#### [What is expected]
Copy word for word the lines in the records below, starting at the line with "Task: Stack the" and ending at the line with "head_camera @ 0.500". Skip the pictures.

[Stored data]

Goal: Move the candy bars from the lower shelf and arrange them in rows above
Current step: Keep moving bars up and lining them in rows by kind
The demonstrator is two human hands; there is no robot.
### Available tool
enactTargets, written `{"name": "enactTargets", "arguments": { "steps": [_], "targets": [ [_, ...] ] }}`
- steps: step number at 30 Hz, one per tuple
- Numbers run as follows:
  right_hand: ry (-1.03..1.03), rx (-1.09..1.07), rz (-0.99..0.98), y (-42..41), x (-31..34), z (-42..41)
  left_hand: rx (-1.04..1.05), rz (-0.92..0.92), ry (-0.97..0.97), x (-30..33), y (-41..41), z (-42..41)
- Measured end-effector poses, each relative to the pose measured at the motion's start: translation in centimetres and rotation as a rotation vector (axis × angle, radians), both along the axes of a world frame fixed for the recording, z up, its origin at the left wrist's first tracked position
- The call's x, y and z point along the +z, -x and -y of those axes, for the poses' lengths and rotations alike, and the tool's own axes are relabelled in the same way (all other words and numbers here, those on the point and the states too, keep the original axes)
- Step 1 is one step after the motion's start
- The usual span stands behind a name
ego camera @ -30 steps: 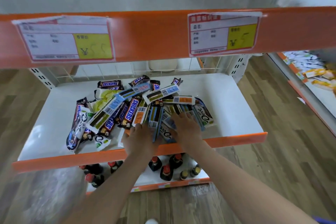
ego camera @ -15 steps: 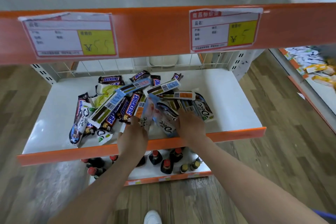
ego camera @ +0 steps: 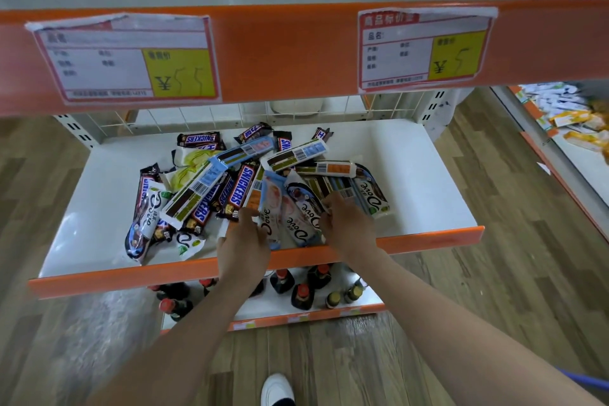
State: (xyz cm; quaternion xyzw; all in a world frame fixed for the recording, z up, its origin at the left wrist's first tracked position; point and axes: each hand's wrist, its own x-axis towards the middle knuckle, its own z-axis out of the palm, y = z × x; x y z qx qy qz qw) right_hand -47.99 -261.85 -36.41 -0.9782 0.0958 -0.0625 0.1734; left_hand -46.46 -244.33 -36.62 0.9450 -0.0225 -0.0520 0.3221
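A heap of candy bars lies on the white lower shelf, piled left of centre and reaching toward its orange front lip. Brown Snickers bars are mixed with long blue-and-white barcode-labelled packs and white Dove bars.

The left hand reaches over the front lip, its grip pinched on the lower end of a pale blue-and-white Dove bar that is tilted up off the heap. The right hand sits just beside it, fingers curled on a second Dove bar, also tilted, with the two bars touching between the hands.

Directly above and in front hangs the orange edge of the upper shelf, carrying two price tags with yellow panels; this edge stands between the hands and the shelf surface above, which is barely visible and blurred. A white wire grid backs the lower shelf.

Below, a further shelf holds dark bottles with red and yellow caps, partly hidden by the forearms. To the right, well apart, another shelf unit carries yellow and white packets. A white shoe stands on the wood-patterned floor.
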Motion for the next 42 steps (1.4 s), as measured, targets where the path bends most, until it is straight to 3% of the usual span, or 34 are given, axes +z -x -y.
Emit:
{"name": "enactTargets", "arguments": {
  "steps": [4,7,13,19,24,28,34,42],
  "targets": [
    [-0.262,0.003,0.049,-0.2,0.4,-1.0,-0.103,-0.01,-0.016,-0.3,-0.1,0.8],
    [-0.411,-0.049,-0.048,-0.3,0.2,-1.6,-0.165,-0.033,-0.082,-0.2,0.0,0.8],
    [-0.088,0.094,-0.152,0.0,0.2,-0.3,-0.14,0.013,-0.211,0.3,-0.4,-0.1],
    [0.073,0.347,-0.272,-1.4,0.8,-0.1,-0.109,-0.01,-0.266,0.4,-0.3,0.8],
    [0.26,0.416,-0.281,-2.2,1.0,0.4,-0.036,-0.092,-0.083,-0.3,-0.4,1.0],
    [0.359,0.483,-0.273,-2.6,1.3,1.0,-0.086,-0.01,0.037,0.3,-0.3,1.4],
    [0.487,0.51,-0.272,-2.7,2.7,1.3,-0.044,-0.027,0.051,0.7,-0.6,1.3],
    [0.452,0.282,-0.159,-0.8,2.3,3.1,-0.008,0.022,-0.317,1.1,-0.5,-0.7]
  ]
}}
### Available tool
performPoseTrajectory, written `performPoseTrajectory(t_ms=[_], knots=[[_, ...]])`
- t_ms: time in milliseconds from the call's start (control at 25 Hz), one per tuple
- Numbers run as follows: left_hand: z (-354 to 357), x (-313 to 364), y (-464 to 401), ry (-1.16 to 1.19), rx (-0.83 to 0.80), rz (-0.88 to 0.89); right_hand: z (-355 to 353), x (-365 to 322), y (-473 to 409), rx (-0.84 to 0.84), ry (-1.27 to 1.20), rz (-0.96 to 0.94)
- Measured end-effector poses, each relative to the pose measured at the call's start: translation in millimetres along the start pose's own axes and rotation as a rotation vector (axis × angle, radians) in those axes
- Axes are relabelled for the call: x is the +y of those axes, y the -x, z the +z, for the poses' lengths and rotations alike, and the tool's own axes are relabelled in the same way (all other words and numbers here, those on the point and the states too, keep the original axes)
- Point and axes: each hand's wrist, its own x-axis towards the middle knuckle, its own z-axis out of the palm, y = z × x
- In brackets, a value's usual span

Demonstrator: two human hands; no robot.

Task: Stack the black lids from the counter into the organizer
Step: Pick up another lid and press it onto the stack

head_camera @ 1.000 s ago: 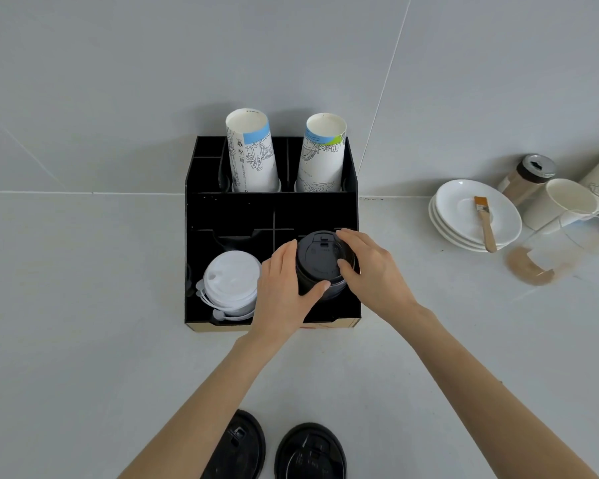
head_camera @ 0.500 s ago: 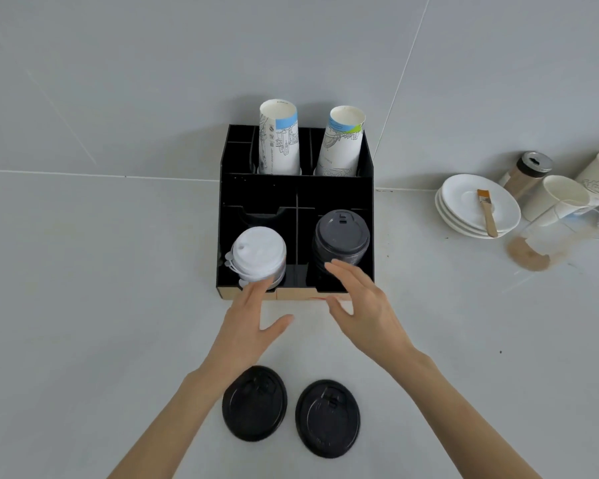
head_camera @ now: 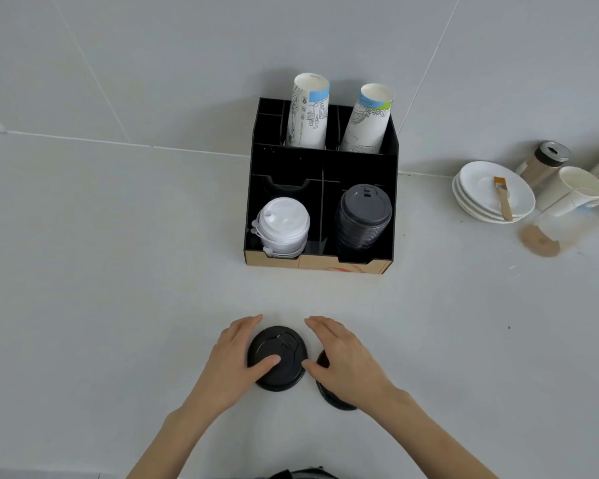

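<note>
No text can be read: print on the cups and the organizer front is too small.

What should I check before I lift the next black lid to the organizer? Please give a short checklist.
1. Left hand on the near black lid: ok, thumb rests on top.
2. Lid gripped firmly: cannot tell.
3. Right hand free of the second lid: not ok, it covers it.
4. Black lid stack sits straight in the organizer: ok.
5. Room above the stack: ok.
</note>
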Motion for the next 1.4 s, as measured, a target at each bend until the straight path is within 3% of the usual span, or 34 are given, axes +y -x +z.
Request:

#### [Solution]
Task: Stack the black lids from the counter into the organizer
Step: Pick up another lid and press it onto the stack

head_camera @ 1.000 s ago: 
head_camera @ 0.500 s ago: 

Nothing remains to be added to the answer.